▶ **Aim of the exercise**
Begin at the line containing "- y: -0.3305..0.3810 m" in the entries below and end at the line containing "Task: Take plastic"; transcribe that range exactly and nothing outside it.

--- Extracted entries ---

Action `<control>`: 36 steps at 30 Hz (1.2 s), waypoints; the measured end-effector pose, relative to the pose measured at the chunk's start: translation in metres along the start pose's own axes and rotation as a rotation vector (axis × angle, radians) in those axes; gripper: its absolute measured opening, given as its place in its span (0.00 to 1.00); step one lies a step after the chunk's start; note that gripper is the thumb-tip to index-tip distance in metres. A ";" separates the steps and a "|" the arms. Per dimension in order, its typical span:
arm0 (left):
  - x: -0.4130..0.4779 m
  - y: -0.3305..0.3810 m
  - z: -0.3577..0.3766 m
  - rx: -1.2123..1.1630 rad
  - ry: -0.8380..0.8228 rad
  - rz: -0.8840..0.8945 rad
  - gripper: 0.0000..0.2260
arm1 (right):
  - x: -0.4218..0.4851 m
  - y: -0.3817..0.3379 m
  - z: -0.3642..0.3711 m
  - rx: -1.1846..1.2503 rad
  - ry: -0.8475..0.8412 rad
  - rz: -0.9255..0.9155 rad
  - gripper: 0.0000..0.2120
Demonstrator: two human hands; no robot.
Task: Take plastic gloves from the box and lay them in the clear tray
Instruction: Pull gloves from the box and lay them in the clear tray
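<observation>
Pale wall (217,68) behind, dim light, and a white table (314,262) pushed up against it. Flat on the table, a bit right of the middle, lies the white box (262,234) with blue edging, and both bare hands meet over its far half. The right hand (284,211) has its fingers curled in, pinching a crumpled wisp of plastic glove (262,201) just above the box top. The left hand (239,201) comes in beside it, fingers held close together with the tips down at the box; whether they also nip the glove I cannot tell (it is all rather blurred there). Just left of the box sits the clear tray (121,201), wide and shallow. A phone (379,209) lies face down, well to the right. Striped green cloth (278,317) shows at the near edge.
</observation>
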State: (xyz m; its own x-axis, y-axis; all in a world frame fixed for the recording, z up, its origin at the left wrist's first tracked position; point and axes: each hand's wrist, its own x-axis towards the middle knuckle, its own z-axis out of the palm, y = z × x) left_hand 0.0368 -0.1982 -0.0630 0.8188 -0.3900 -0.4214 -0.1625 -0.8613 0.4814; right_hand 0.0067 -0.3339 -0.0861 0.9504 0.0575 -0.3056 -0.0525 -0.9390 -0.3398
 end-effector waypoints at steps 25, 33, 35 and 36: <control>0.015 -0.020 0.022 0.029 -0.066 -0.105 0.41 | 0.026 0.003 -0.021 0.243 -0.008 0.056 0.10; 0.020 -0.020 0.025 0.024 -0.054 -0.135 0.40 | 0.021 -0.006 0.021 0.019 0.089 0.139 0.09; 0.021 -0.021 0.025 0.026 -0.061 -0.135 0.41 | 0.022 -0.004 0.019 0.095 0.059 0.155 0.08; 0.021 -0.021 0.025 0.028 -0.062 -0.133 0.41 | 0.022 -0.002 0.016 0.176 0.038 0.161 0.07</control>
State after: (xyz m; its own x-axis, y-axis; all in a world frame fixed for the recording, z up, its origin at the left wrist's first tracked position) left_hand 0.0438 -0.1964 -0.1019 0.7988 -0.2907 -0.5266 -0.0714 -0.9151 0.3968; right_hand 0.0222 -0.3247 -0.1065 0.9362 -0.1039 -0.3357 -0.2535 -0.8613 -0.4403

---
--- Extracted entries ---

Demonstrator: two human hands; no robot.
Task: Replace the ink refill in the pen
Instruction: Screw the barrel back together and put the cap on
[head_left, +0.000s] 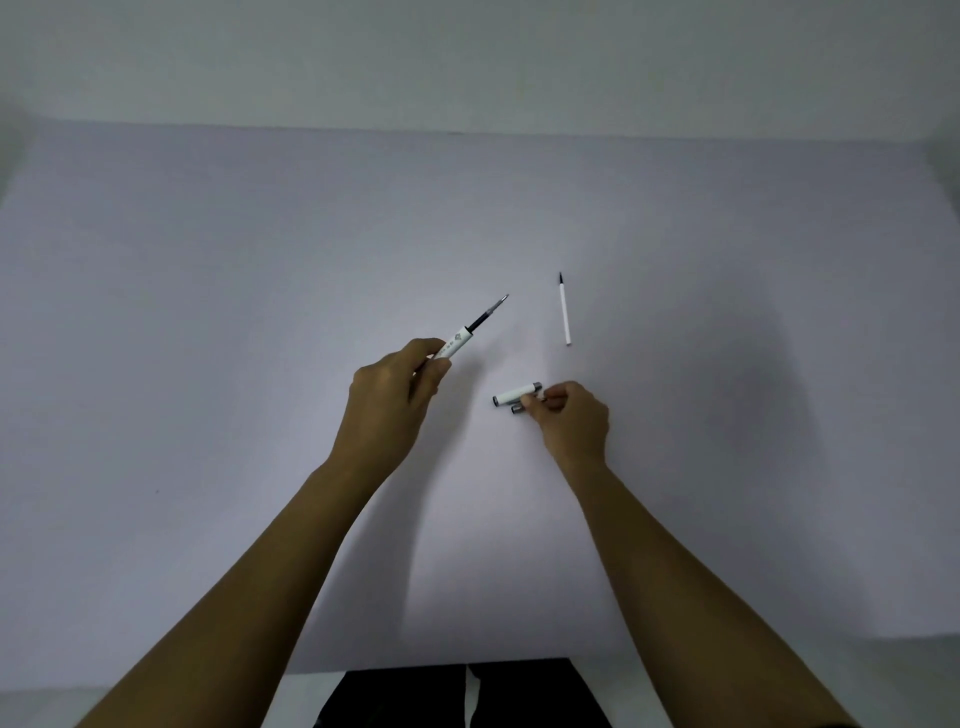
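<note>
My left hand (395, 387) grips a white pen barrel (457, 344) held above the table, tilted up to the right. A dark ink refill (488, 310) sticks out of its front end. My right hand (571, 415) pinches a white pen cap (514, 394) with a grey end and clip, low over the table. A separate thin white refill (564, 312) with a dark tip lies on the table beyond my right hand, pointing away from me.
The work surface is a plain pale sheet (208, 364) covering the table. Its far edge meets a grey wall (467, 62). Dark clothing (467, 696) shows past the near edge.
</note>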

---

▶ **Expected output**
  - y: -0.3305..0.3810 m
  - z: -0.3577..0.3766 m
  - rx: -1.2123..1.1630 rad
  - ry: -0.8380..0.8228 rad
  - rz: -0.8840..0.8945 rad
  - gripper: 0.0000..0.2260
arm1 (right):
  - x: -0.4218..0.4851 m
  - y: -0.3817..0.3379 m
  - z: -0.3642..0.3711 m
  - rx: -1.1846..1.2503 rad
  - ry: -0.8475..0.8412 rad
  - rz: -0.9255..0.9155 rad
  - gripper: 0.0000..0.2120
Demonstrator: two human hands; no robot.
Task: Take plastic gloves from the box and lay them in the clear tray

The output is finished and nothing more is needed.